Pasja. Zdecydowanie pasja! Jestem technologiem żywności z wykształcenia i moim zdaniem piwo to nie jest tylko zwykły napój. To biochemia i chemia w świecie realnym, przełożona na produkt, który lubię, a są to takie dziedziny, które mnie pasjonowały od zawsze. Piwo to nauka, ogromna dziedzina wiedzy. To, co jest bardzo fajne, to fakt, że ja do dzisiaj czytając coś o piwie albo studiując jakieś zagadnienia, które go dotyczą, cały czas dowiaduję się czegoś nowego i widzę to później w procesach na skalę makro. Powiem szczerze, że jest to coś, co naprawdę może mocno i nieustająco fascynować.

A jakie piwo pan lubi?
Namysłowski Pils jest naprawdę wyborny, jego wyjątkowy profil uwiódł mnie od pierwszej szklanki.

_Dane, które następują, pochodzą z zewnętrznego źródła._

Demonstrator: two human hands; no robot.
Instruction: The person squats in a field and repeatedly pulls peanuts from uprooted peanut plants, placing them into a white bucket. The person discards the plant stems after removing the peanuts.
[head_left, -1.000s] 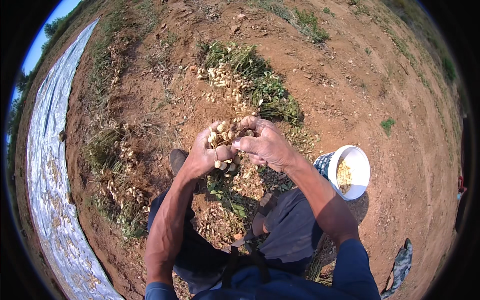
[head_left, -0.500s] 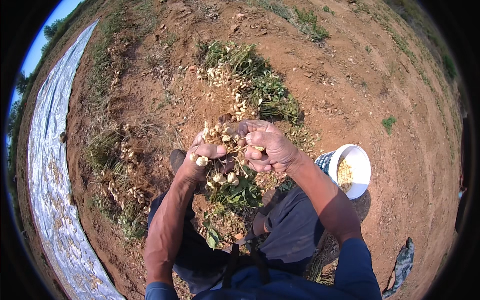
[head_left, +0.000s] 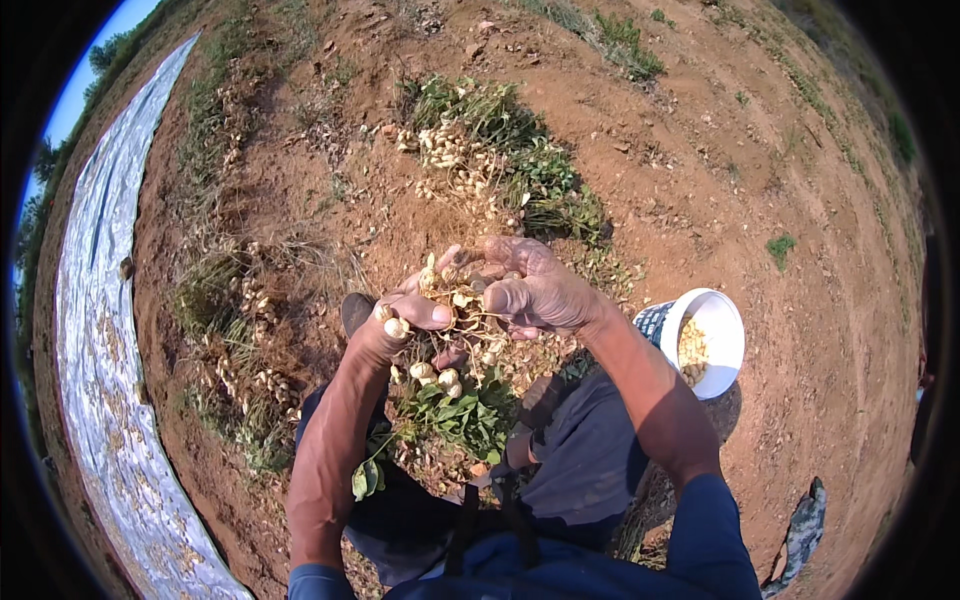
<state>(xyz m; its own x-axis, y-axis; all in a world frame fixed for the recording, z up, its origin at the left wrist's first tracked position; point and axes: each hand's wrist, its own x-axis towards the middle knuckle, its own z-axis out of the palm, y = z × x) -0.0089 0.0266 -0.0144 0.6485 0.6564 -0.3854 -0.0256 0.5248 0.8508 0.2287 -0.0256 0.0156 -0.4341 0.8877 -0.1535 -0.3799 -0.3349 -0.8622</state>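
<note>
In front of me my left hand (head_left: 408, 318) is closed round the roots and stems of a peanut plant (head_left: 466, 415), thumb pressed across them. Pale pods dangle around that hand, and the green leaves hang below, between my legs. My right hand (head_left: 545, 288) is at the same cluster from the right, its fingers curled about the pods and thin roots. The fingertips partly hide what they grip. Nearby on my right stands a white bucket (head_left: 727, 345) with a blue patterned outside, holding loose peanut pods (head_left: 692, 350).
A heap of pulled peanut plants (head_left: 540, 170) lies ahead on reddish soil. Another row of plants (head_left: 250, 340) runs along my left. Farther left stretches a long silvery sheet (head_left: 110, 330) with scattered pods. A patterned cloth-like item (head_left: 800, 535) lies at lower right.
My right hand has loosened from its tight pinch and its fingers have shifted over the pods. The plant's leaves have swung, with one sprig now farther left.
</note>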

Jest delikatnie słodki z bardzo zharmonizowaną, szlachetną goryczką, która przemija eksponując lekko estrowy bukiet. Chłodny Pils to feeria organoleptycznych doznań – mógłbym tak długo opowiadać o Pilsie z Namysłowa [śmiech].

Jednak, żeby nie być za bardzo jednostronnym to zdradzę, że jestem absolutnym fanem naszej Strefy Zero. Znajduję tam wszystko to, co kocham w piwie: smak, zapach, apetyczny widok, relacje – i mogę mieć to wszystko bez żadnych ograniczeń, bo są to piwa bezalkoholowe.

Dziękujemy z rozmowę!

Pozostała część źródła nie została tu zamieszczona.